E-Prime (short for English-Prime, sometimes denoted É or E′) is a prescriptive version of the English language that excludes all forms of the verb to be. E-Prime does not allow the conjugations of to be—be, am, is, are, was, were, been, being— the archaic forms of to be (e.g. art, wast, wert), or the contractions of to be—'s, 'm, 're (e.g. I'm, he's, she's, they're).
Some scholars advocate using E-Prime as a device to clarify thinking and strengthen writing. For example, the sentence "the film was good" could not be expressed under the rules of E-Prime, and the speaker might instead say "I liked the film" or "the film made me laugh". The E-Prime versions communicate the speaker's experience rather than judgment, making it harder for the writer or reader to confuse opinion with fact.
D. David Bourland, Jr. (1928–2000) proposed E-Prime as an addition to Alfred Korzybski's general semantics some years[when?] after Korzybski's death in 1950. Bourland, who had studied under Korzybski, coined the term in a 1965 essay entitled A Linguistic Note: Writing in E-Prime (originally published in the General Semantics Bulletin). The essay quickly generated controversy within the general semantics field, partly because practitioners of general semantics sometimes saw Bourland as attacking the verb 'to be' as such, and not just certain usages.
Bourland collected and published three volumes of essays in support of his innovation. The first (1991), co-edited by Paul Dennithorne Johnston bore the title: To Be or Not: An E-Prime Anthology  For the second, More E-Prime: To Be or Not II: 1994, Concord, California: International Society for General Semantics, he added a third editor, Jeremy Klein.
Bourland and Johnston edited a third book E-Prime III: a third anthology: 1997, Concord, California: International Society for General Semantics.

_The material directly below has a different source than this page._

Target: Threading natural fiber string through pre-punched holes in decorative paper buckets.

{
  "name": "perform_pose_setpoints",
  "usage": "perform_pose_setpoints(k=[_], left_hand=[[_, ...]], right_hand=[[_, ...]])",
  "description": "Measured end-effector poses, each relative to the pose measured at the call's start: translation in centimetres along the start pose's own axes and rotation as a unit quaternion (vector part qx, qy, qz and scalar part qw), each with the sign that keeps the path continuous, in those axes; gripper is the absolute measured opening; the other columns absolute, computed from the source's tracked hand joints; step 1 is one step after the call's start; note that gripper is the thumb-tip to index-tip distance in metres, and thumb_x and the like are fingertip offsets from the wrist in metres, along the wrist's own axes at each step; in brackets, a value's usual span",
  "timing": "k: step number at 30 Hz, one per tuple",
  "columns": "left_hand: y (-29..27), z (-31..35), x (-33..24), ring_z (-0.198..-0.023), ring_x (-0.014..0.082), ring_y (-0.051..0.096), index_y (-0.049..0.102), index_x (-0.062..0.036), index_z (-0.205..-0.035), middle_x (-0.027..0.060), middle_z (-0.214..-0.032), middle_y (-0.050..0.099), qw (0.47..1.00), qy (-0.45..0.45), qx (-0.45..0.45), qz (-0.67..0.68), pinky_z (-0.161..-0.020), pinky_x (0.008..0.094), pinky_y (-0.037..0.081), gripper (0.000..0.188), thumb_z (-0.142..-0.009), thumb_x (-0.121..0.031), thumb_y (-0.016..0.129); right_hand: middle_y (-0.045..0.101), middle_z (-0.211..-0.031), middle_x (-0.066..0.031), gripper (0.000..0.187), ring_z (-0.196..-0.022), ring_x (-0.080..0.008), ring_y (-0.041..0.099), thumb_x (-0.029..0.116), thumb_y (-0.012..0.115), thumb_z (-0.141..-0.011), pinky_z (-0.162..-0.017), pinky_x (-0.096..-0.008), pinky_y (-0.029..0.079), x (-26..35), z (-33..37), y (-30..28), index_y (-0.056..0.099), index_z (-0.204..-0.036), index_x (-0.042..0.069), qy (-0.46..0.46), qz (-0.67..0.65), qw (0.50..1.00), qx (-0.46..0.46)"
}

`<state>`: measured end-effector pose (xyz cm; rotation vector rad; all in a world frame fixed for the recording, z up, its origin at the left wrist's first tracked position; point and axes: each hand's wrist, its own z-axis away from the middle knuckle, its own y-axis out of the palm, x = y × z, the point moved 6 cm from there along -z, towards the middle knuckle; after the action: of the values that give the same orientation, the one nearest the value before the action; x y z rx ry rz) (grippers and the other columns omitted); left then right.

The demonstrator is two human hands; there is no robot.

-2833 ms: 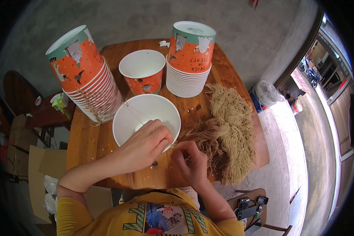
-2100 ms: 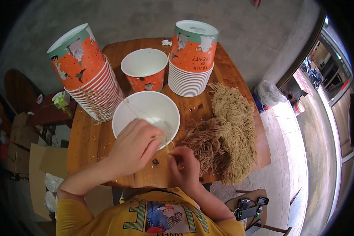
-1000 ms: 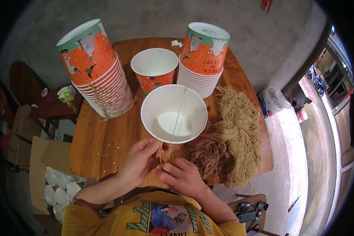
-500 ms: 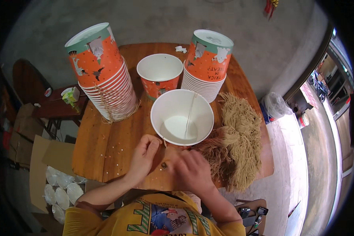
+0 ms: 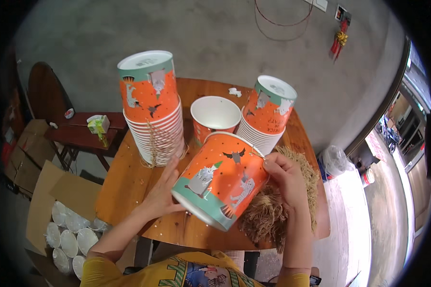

Korzybski (1879–1950) had determined that two forms of the verb 'to be'—the 'is' of identity and the 'is' of predication—had structural problems. For example, the sentence "The coat is red" has no observer, the sentence "We see the coat as red" (where "we" indicates observers) appears more specific in context as regards light waves and colour as determined by modern science, that is, colour results from a reaction in the human brain.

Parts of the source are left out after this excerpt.